Fallen (Kate Burkholder, #13)Fallen by Linda Castillo
My rating: 4 of 5 stars

FIRST LINE: "She knew coming back after so many years would be difficult, especially when she'd left so much hurt behind when she departed."

With a dynamite opening, this 13th Amish mystery is off and running.

Rachael Schwartz left her tiny Ohio community, and her Amish faith a decade ago. Returning hoping to right a wrong, she is brutally murdered in her motel room. When Kate Burkholder, the Chief of Police in Painters Mill, recognizes Rachael the pain of it becomes personal. Kate herself had left the Amish community years earlier.

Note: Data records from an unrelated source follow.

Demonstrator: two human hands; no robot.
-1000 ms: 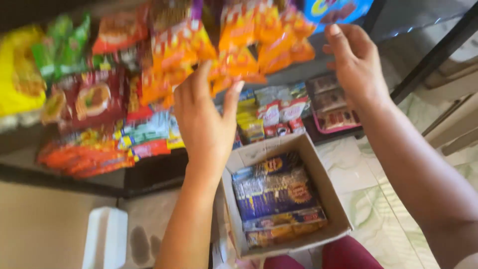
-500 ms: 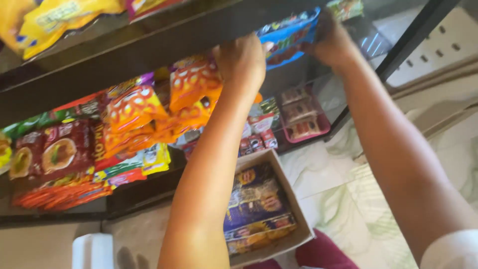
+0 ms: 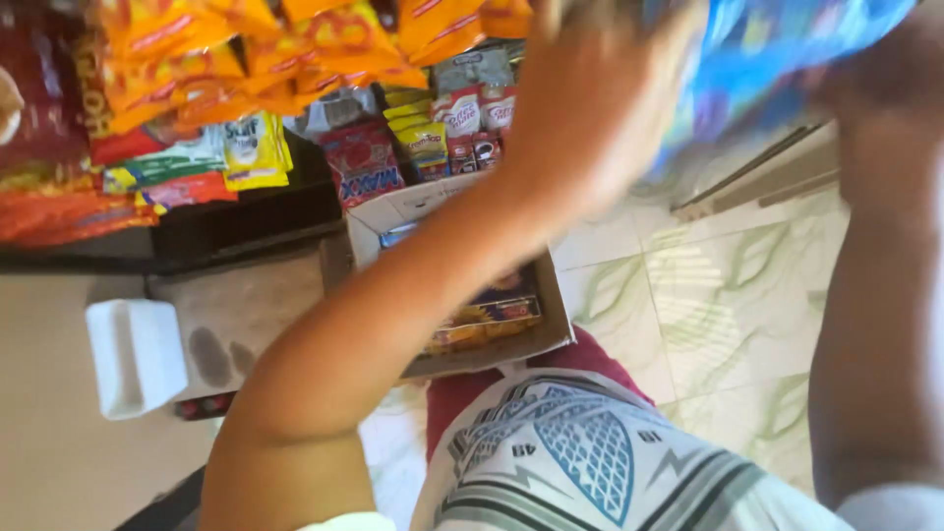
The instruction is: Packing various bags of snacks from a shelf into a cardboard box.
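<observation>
- Head view, hands: the left hand (image 3: 590, 108) is raised near the top edge, blurred, its fingers curled against the near edge of a glossy blue plastic snack packet (image 3: 777, 59). The right hand (image 3: 875, 84) is at the packet's far side; whether it pinches the packet cannot be told.
- Head view, packet position: the blue packet is held high, above the pale patterned floor tiles (image 3: 708, 295) and well above the open brown cardboard box (image 3: 551, 324).
- Head view, surroundings: orange and yellow foil snack bags (image 3: 246, 59) crowd a dark shelf (image 3: 246, 221) at the left. A white plastic tub (image 3: 138, 356) lies below it.
- Risk: the grip looks loose, and glossy film is slippery; the packet could slide free and drop to the tiles.
- Risk: the left forearm passes just beside the hanging bags; a sweep could dislodge them.
</observation>
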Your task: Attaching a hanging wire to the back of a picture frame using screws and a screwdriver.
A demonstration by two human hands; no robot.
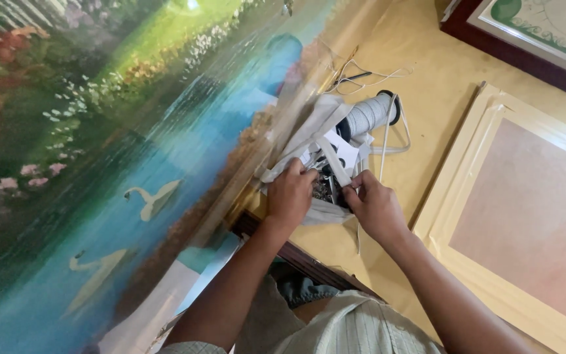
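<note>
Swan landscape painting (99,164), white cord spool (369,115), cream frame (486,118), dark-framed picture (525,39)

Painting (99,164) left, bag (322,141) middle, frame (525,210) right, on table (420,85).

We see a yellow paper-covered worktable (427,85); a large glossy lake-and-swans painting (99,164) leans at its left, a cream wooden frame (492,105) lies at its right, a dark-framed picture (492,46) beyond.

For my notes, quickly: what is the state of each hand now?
Left hand: closed, gripping the edge of the white plastic bag.
Right hand: closed, pinching the bag's other edge.
</note>
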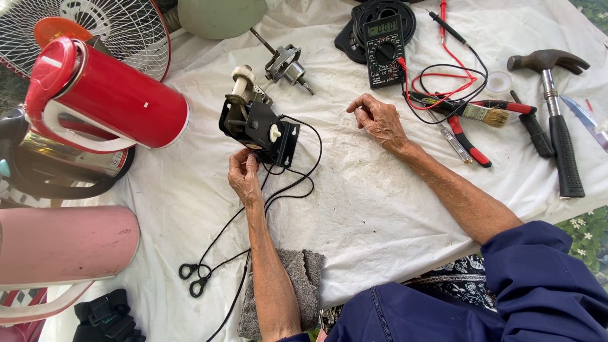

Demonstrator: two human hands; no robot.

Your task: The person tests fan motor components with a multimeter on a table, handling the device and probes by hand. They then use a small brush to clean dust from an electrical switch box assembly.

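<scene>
Head view: left hand (pixel 244 174) pinching black motor bracket's (pixel 261 130) lower edge, right hand (pixel 379 120) loose on bare cloth (pixel 367 202).

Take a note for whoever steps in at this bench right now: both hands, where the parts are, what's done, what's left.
Left hand: pinching at the lower edge of the black fan motor unit, where its black cord leaves. Right hand: empty, resting loosely curled on the white cloth.
Multimeter lies above the right hand, probes unused. A separate metal shaft part lies behind the motor. Pliers, brush and hammer lie right.
Done: motor is out on the cloth. Left: probes not yet applied.
</scene>
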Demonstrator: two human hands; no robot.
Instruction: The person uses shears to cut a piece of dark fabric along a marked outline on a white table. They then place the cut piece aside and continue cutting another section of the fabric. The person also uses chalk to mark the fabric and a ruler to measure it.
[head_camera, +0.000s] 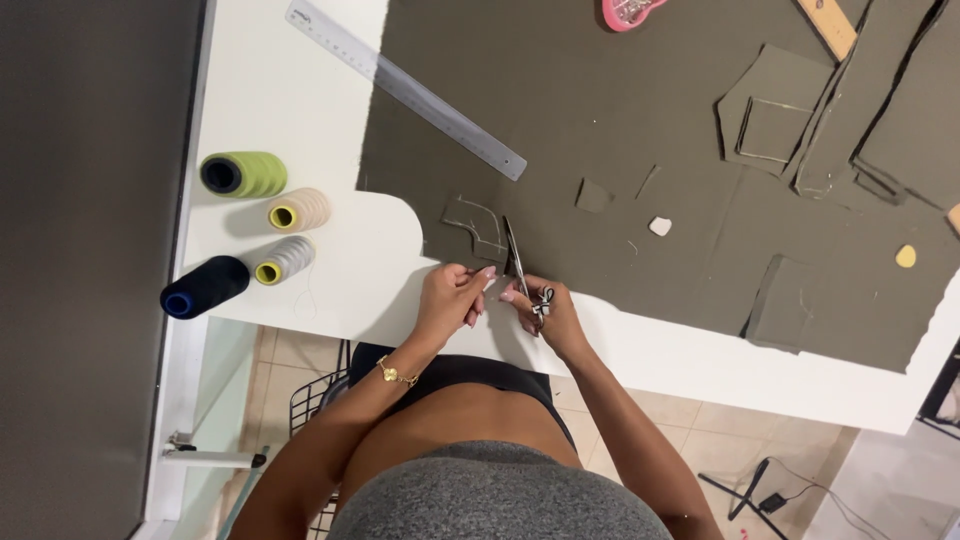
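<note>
A large sheet of dark olive fabric (600, 130) covers most of the white table (300, 100). My right hand (545, 312) grips a pair of scissors (515, 255) whose blades point away from me into the fabric's near edge. My left hand (452, 298) pinches that fabric edge just left of the blades. A chalk-marked curved shape (478, 222) lies on the cloth right above my hands. A gold bracelet (396, 374) circles my left wrist.
Several thread cones lie at the table's left: green (245, 174), beige (298, 211), grey (284, 260), navy (203, 287). A metal ruler (405, 88) lies diagonally at the top. Cut fabric pieces (775, 125), chalk bits (660, 226), a pink object (628, 12) and a wooden stick (828, 27) sit farther right.
</note>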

The first Kate Burkholder story I discovered was Her Last Breath #5 (Jul 17, 2015). Then I quickly devoured Sworn to Silence #1 (July 21, 2015) and Pray for Silence #2 (July 26, 2015). Then I stopped. I found the crimes against the Amish, especially the young women, too overwhelming. But because the series is so popular, I decided to try again. I'm glad I did. Although violence and death occurred in Outsider #12, there was more than enough life and happiness to balance the story. Fallen #13 reverts to the ugly violence and lives destroyed, but that didn't stop me from turning pages.

Linda Castillo can be counted on for a captivating plot and the reader is assured of a thrilling read. Although this is a series, the author provides more than enough repetition to remind the reader of the things they need to know. A few chapters labeled 2008 fill in the backstory proving more clues. And, as always, a highlight of the book is the translated Amish phrases and cultural details.

Thanks to the author, St. Martin's Press, and Net Galley for a copy in exchange for an honest review.